I’m always emotional around this time of year. Miks birthday being just 4days before mine. I hardly ever get excited for it.
13 March .
I hope you understand that this doesn’t mean I’m still stuck in my passed. But this is my son, whom I carried. My first born and so he will always have a place in my heart.
I will appreciate your support because that very child has turned me into the women I am today.
I don’t know if this is wishful thinking , but I’m going to put it out there anyway.I would totally love you taking me to his grave; making this a “thing” we regularly do. To clean it and pray for him. To save towards placing his tomb stone ( I can do it on my own) but having your support would be great.
Anyways, just thought I’d let you know. If I’m not myself around this time of year when we’re together. Atleast you know why now 🙂
3years ago on this day…I was in labour and i didnt even know. Lol. I remember talking to you and telling you that we’re going to be ok. You used to react to my voice…The bond between a mother and child is nothing short of a miracle indeed.
It so happened that I had experienced the worst day of my life aswell. The most traumatic if anything and whilst I will never understand… I trust it all happened for a reason. I still have the dress I lost you in and the facecloth that your aunty used to wipe you down. I have your baby book and your pictures.
You would have been 3… I can only but imagine how excited you would have been waking up coz you’d know how big a deal I would have made today.Birthdays are my thing.
Im sorry that I couldnt do anymore to help you live and I hope you didnt endure too much of suffering. 💔
Thank you Mikail for changing me. For allowing me to carry you for those 6 and a half months. They were the most fulfilling 6 months of my life. Thank you for giving me strength and turning me into the woman I needed to be. Thank you for restoring my faith and making Allah my #1. I am foreverly grateful.
May the all the angels, your uncle Kashif, great grans and grandada sing for my angel today. Ma’s gonna wake up soon and sing for her grandson like she does every year. Its not an easy morning. But know that I anticipate the day I see you again.May the Almighty keep you safe and sound until then.
This time of year I always get anxious. My heavenly angel would have been 3. I often wonder what I would be doing if he were to live, how he would have looked, what his little character would be like, what his favourite food or pjs would have been.
I sit and wonder what I would be getting him for his birthday, what colour his hair would be and whether he’d be a loud mouth like his mother or a softy like his aunt.
I wonder what stories he’d tell or what would make him laugh. Would he love food and enjoy football. How would he be in school or how he would lookwhen his asleep.
They say losing a child is never easy. And they are right. They say time heals all wounds…Im not sure how true that is but I guess with time one gets used to the pain and the void.
Through it all though, I wouldnt trade carrying my boy for those 6 and a half months. He didnt get to leave a physical footprint on this earth, but he has left an everlasting one in my heart.

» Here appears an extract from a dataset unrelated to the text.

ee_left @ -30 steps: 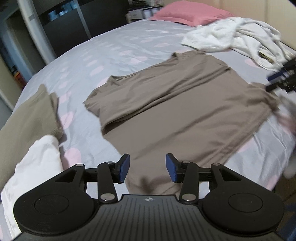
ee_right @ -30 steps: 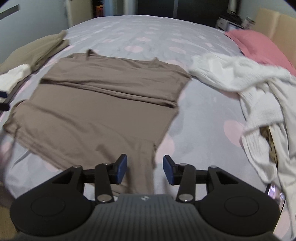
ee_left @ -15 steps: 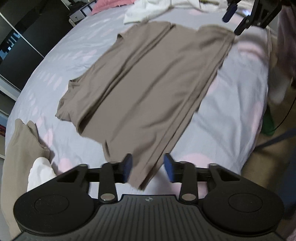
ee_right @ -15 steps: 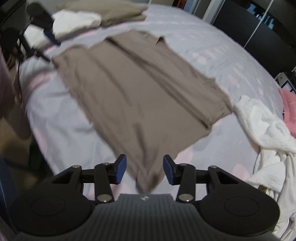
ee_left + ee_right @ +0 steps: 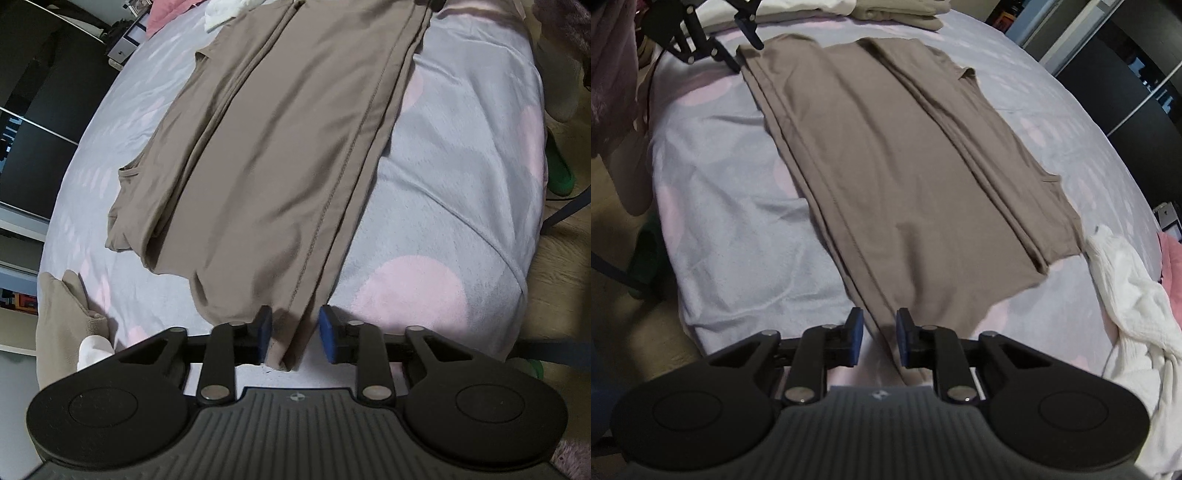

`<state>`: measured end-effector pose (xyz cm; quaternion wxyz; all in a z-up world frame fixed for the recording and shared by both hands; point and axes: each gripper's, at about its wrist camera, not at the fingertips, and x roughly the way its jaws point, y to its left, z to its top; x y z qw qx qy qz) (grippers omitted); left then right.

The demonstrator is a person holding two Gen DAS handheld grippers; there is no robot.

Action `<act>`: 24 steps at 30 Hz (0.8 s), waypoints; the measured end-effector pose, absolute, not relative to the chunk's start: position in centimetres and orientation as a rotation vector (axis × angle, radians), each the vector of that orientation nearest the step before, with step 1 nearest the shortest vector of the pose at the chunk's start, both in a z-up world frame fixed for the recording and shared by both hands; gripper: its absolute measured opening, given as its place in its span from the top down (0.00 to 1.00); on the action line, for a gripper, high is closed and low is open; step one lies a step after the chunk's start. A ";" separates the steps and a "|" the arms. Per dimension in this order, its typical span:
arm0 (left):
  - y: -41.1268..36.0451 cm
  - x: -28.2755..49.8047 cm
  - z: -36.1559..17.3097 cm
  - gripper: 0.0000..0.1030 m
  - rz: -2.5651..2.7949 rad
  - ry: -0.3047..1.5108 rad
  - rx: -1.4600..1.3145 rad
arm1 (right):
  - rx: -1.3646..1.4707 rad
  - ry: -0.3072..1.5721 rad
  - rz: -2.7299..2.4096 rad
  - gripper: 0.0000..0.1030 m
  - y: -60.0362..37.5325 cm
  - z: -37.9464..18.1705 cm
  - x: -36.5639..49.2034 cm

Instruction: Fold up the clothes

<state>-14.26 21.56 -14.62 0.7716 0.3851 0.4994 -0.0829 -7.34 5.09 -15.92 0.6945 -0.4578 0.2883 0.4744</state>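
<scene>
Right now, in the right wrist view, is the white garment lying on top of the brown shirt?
No. The white garment lies on the bedsheet beside the brown shirt, past its corner.

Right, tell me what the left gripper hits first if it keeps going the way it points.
Probably the brown shirt: its corner already lies between the left gripper's closing jaws, with the bedsheet directly beneath.

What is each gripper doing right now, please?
Left gripper: closing around the brown shirt corner, pads not yet pressing.
Right gripper: likewise, at the other corner.
</scene>
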 end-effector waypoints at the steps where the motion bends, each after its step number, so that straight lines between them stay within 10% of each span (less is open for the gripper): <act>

Its weird how he encourages and pushes me everyday. He makes me want to be better even though he isnt with me. He has changed me and has turned me into the woman I am supposed to be.
So my little sweet heart, Know that with just 4 days left for your 3rd birthday…I may not beable to spoil you in the flesh…but i am thinking of how I would have made your day nearly as special as you are.
To all the ladies who have carried and have lost their kids. Or have lost a kid on the whole. My prayers go up for you. And BIG UPS to you. You are the epitome of strength.Each year we will be reminded in more than one way of our angels…but know that God has a reason for everything and It will get easier. We just have to trust and believe even when trusting and believing seems like the hardest thing to do.